「銀行に預けっぱなし」ではお金が増えない時代になって久しい。この1〜2年でインフレも急激に進行したため、いまの自分の生活を守り、将来の不安を解消するための手段として「投資・資産形成」の重要性がますます高まっている。そんな中、今年1月から新しいNISA制度がスタートし、さっそく口座開設ペースが増加するなどブームを巻き起こしている。
そこで今回は、「お金に困らない人生」を手に入れるための正しい投資法をアドバイスする『新NISAはこの9本から選びなさい』の著者・中野晴啓氏に、新NISAのポイントやメリットについて伺った。
(聞き手は、『頭のいい人が話す前に考えていること』の著者・安達裕哉氏)
販売手数料をわざわざ払う必要はない
安達裕哉(以下、安達) さまざまな金融機関で似たようなラインナップの投資信託が販売されていますが、どこで買っても手数料は一緒なんでしょうか?
中野晴啓(以下、中野) 必ずしもそうではないので、非常にわかりにくいですよね。たとえば、同じ投資信託でも、銀行で買うと販売手数料がつくのに、ネット証券で買えばノーロード(販売手数料ゼロ)というのはよくあるケースです。
販売手数料がかかる商品を買う必要はないと思いますし、誰かが販売手数料を考慮せずに買おうとしていたら「それだけはやめましょう」と言いたくなりますね。きちんと情報収集をして、できるだけノーロード(販売手数料ゼロ)のものを選ぶべきだと思います。
商品ラインナップについても、金融機関ごとに差があります。銀行の場合、かつては非常に多くの銘柄を扱っていましたが、金融庁の指導もあって、いまでは数を絞っています。証券会社では株を買えますが、ファンドのラインナップは銀行と大差ありません。
一方で、ネット証券にはたいがいの投資信託が揃っていて、海外も含めた個別株も買えるので、ラインナップは充実しているといえます。
そのため、手数料の安さも含め、NISA用の口座を開くなら「ネット証券」が最も合理的な選択肢だと思いますし、実際、新NISAの口座開設はネット証券に集中しているのではないでしょうか。
「インデックス」が人気なワケ
安達 最近、「インデックスファンド」が人気を博しているという話を耳にしました。
中野 それは事実だと思います。本来、資産運用の王道は「選別投資」です。なぜなら、多くの会社の株式をバランスよく買うよりも、いい会社だけを選別して買った方がリターンは高くなるはずだからです。

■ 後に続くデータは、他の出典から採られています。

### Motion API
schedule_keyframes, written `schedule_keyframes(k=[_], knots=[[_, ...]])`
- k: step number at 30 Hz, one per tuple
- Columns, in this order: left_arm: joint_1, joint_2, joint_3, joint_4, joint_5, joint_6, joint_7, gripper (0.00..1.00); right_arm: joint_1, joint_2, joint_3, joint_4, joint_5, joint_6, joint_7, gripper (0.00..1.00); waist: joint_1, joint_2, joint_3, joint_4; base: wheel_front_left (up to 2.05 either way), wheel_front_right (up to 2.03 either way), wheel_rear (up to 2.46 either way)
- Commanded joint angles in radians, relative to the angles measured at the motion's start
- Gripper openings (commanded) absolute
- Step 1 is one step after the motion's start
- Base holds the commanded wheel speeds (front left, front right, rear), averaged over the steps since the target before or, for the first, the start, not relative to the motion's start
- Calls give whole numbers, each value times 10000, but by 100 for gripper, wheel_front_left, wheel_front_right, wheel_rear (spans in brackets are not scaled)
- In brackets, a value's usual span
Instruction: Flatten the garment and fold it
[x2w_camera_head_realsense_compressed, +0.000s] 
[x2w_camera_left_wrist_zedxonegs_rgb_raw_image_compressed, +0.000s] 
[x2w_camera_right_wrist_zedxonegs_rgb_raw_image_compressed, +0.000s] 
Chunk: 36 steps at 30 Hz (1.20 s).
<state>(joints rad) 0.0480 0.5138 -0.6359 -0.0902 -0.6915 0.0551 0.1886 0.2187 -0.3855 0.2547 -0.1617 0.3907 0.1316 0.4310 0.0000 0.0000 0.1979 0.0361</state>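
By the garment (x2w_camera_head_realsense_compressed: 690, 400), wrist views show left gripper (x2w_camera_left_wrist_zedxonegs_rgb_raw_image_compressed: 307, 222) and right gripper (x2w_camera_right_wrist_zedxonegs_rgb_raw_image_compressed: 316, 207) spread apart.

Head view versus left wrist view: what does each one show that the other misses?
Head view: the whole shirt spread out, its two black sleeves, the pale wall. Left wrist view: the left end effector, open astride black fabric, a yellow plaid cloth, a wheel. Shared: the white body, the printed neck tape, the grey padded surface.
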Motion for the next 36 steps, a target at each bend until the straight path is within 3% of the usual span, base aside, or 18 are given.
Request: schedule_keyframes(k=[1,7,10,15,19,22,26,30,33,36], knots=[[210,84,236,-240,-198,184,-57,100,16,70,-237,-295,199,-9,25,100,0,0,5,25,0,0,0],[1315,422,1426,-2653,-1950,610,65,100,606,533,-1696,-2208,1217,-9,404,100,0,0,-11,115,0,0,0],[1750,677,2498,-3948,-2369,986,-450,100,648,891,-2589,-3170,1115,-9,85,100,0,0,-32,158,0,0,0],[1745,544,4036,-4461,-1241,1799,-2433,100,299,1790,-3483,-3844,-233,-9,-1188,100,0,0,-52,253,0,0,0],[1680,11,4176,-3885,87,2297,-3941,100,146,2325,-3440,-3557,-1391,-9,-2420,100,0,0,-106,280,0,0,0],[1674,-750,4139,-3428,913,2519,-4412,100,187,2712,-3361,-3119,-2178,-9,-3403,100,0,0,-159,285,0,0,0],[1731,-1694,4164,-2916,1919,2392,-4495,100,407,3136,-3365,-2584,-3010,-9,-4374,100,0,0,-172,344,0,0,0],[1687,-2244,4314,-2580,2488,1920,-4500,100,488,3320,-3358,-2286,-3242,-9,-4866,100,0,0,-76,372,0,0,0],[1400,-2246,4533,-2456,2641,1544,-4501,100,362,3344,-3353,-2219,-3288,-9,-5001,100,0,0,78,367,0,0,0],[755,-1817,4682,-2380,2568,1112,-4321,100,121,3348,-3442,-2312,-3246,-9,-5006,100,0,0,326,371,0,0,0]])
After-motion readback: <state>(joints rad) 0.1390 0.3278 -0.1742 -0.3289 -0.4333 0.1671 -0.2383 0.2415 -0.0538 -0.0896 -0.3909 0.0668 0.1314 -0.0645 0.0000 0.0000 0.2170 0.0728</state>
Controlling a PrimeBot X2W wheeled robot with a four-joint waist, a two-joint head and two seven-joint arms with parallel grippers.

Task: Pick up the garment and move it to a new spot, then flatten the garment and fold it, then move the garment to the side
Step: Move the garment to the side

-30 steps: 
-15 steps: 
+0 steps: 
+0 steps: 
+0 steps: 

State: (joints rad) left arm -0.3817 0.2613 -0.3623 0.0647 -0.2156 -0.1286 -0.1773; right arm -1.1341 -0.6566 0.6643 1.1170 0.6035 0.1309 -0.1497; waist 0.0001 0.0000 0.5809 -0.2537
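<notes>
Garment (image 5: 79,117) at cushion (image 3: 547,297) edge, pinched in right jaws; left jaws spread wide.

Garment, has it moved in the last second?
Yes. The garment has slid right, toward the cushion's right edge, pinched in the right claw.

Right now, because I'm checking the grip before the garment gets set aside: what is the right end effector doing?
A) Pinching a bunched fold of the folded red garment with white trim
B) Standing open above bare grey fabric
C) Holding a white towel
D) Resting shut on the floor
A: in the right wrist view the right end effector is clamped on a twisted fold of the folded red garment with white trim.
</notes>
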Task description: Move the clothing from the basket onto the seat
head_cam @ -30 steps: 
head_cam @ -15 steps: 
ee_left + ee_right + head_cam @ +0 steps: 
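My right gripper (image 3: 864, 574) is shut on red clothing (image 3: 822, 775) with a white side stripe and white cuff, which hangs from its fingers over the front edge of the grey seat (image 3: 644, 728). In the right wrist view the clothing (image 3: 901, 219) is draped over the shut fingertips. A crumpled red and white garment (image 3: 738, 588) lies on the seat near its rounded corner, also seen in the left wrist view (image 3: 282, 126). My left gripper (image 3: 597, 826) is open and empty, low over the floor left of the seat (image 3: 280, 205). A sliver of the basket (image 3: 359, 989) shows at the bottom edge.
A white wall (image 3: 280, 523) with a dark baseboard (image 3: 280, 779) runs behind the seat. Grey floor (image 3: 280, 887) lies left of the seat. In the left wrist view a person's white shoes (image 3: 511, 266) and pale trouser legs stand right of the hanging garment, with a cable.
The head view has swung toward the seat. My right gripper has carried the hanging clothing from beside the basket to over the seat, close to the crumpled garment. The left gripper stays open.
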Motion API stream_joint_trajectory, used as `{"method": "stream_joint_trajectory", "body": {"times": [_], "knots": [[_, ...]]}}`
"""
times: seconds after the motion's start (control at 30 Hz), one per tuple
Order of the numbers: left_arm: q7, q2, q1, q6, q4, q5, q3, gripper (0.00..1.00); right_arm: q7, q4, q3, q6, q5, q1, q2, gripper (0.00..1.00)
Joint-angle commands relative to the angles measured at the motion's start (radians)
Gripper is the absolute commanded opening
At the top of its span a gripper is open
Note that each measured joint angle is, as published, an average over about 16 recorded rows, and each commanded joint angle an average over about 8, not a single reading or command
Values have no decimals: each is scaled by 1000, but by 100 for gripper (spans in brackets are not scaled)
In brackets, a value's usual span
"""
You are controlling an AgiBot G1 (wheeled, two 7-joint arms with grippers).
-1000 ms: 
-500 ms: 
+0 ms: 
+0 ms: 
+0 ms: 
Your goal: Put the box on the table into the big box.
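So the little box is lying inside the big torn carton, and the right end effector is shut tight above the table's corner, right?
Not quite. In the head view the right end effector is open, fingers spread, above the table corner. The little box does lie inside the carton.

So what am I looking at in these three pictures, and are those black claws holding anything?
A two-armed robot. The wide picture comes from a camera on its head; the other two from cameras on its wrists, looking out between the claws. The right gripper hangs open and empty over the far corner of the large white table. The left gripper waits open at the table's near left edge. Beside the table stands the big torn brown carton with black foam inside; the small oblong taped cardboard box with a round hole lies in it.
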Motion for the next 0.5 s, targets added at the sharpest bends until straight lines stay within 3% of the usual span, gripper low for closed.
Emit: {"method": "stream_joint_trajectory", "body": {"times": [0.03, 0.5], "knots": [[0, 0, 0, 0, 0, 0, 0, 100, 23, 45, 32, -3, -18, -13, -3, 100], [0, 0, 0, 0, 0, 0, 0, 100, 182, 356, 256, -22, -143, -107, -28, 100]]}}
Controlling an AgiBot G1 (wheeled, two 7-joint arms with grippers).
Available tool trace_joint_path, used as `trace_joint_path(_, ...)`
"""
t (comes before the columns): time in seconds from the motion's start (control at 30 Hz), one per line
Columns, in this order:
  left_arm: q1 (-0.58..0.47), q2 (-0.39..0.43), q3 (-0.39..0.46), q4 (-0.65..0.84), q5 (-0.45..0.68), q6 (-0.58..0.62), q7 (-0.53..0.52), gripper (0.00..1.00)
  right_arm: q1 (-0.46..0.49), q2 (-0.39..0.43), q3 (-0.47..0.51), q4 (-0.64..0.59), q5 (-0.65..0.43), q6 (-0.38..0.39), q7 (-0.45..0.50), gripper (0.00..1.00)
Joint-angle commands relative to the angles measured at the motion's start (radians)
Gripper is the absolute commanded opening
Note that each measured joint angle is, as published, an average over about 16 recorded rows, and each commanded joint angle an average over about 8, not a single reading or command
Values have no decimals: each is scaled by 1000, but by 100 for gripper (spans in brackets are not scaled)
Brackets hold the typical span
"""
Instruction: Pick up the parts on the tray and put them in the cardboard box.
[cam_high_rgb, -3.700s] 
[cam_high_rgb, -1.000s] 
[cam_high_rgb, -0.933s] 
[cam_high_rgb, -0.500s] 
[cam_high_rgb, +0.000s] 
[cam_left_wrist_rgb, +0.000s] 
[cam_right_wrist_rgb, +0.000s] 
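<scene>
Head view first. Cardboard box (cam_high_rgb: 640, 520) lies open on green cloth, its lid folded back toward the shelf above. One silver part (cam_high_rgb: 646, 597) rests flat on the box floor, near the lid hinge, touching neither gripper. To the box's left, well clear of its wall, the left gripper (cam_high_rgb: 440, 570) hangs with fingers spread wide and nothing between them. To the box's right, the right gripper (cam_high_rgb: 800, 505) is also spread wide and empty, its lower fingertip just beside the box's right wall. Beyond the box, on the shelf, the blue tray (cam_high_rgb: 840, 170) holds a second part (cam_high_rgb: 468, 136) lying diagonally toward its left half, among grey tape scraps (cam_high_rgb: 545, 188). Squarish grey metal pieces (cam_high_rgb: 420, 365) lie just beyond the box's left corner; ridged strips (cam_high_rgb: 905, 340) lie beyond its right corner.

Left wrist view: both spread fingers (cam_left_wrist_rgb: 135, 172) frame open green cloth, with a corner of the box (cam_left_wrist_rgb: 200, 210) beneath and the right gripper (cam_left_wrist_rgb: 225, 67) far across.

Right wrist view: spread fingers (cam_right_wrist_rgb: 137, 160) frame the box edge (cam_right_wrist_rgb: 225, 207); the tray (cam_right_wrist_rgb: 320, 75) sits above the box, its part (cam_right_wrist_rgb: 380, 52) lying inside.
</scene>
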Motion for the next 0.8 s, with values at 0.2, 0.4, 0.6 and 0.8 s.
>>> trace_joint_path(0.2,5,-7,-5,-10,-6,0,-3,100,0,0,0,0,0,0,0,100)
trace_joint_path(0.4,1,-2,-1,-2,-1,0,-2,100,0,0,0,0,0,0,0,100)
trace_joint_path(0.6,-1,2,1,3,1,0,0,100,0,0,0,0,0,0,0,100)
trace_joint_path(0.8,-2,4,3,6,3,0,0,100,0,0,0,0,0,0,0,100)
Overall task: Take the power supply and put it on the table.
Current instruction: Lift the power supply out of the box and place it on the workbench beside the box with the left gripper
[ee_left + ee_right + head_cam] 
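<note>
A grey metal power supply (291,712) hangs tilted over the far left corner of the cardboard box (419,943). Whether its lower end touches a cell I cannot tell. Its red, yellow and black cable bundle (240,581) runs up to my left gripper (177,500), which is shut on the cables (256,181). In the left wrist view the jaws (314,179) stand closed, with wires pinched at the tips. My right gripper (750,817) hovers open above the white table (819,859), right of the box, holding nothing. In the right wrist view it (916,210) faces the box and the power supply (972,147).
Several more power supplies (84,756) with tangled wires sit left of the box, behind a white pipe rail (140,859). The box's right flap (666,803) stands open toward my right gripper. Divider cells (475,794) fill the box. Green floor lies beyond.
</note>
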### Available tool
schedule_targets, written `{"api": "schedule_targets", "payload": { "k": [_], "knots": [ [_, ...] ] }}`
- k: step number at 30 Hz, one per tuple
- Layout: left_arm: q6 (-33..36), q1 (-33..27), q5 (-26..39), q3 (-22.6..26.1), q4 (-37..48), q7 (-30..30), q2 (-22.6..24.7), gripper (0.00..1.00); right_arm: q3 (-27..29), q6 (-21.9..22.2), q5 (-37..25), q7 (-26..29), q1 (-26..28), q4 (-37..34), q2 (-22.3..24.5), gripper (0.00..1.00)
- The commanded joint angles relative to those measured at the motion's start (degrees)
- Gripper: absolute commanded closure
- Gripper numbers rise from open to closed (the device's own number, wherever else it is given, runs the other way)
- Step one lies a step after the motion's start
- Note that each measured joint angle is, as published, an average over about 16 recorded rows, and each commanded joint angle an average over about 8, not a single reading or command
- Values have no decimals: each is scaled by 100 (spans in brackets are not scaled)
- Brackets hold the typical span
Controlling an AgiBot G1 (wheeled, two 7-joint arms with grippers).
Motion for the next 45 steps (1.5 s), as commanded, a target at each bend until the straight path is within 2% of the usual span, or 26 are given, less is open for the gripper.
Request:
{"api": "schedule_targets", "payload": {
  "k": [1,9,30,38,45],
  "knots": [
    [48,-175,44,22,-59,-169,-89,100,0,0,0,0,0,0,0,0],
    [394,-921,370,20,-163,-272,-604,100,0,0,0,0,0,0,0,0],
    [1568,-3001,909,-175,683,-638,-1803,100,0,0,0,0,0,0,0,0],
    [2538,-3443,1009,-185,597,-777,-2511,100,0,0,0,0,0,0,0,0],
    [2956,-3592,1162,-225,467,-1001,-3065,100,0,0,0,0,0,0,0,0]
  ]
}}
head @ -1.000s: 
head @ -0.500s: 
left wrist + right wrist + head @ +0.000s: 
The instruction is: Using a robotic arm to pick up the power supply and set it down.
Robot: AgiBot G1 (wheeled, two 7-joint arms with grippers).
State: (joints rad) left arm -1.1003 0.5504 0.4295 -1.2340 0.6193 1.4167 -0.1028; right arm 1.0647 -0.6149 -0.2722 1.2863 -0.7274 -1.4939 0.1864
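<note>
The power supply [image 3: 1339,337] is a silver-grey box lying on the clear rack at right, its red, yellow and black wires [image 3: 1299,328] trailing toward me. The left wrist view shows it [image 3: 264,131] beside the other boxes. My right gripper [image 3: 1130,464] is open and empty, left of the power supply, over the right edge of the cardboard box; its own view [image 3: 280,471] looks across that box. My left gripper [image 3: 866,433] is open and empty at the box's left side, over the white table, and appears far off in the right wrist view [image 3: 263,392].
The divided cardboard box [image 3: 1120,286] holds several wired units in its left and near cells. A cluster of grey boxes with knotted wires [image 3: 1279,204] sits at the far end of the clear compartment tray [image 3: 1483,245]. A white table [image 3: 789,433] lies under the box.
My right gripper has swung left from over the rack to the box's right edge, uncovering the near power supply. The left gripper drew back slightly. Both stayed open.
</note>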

しかし、長期的なリターンでは、銘柄を厳選する「アクティブファンド」の大半はインデックスファンドに負ける、というのがいまや通説になっています。
安達 なぜそういった現象が起きているんでしょうか?
中野 これは、一時的に好況となっているセクターに一気に投資する「短期・集中型」のアクティブファンドが多いためです。
残念ながら、この手のファンドに持続性はありませんし、投資家側も「値上がりしたら売る」と割り切って参加します。つまり、そもそも長期投資の目線が欠けているので、長く運用するうちに成績が悪化していくのは当然なんです。
安達 なるほど。そういう背景もあって、eMAXIS Slim全世界株式(オール・カントリー)などのインデックスファンドが投資家の支持を集めているんですね。
中野 もちろん、100%すべてのアクティブファンドがダメだというわけではありません。長期投資にまじめに取り組もうと、プロフェッショナルを尽くして企業を選別しているファンドも存在します。
そういう例がまだ少数なのが問題ではありますが、今後は日本でも、長期投資へと舵を切るアクティブファンドが増えていくと思いますよ。
「アクティブファンド」で経済の好循環を実現したい
安達 中野さんも、「アクティブファンドを立ち上げたい」とおっしゃっていましたが、具体的な展望を教えてください。
中野 私は「日本株をしっかり育てる」という信念を大事にしています。
日本にも、経営能力・情熱・テクノロジーを兼ね備えた「将来が明るい会社」はありますが、社会全体としては、決してそうではない会社の方が多い。だからこそ、アクティブファンドとして、投資対象を厳選する意義は大きいと思っています。
プロとして、「優良な会社」をきちんと目利きして、国民のお金をそこに集めていけば、素晴らしいリターン率が実現できるはずなんです。
安達 それがうまくいけば、誰にとってもハッピーな循環が生まれますね。
中野 まさにその通りです。有望な日本企業をサポートするファンドをつくって、そのファンドを国民が応援する。そして、その企業が成長して日本経済をけん引し、成長の果実であるリターンが国民に返ってくる、という「美しい構図」をつくりたいですね。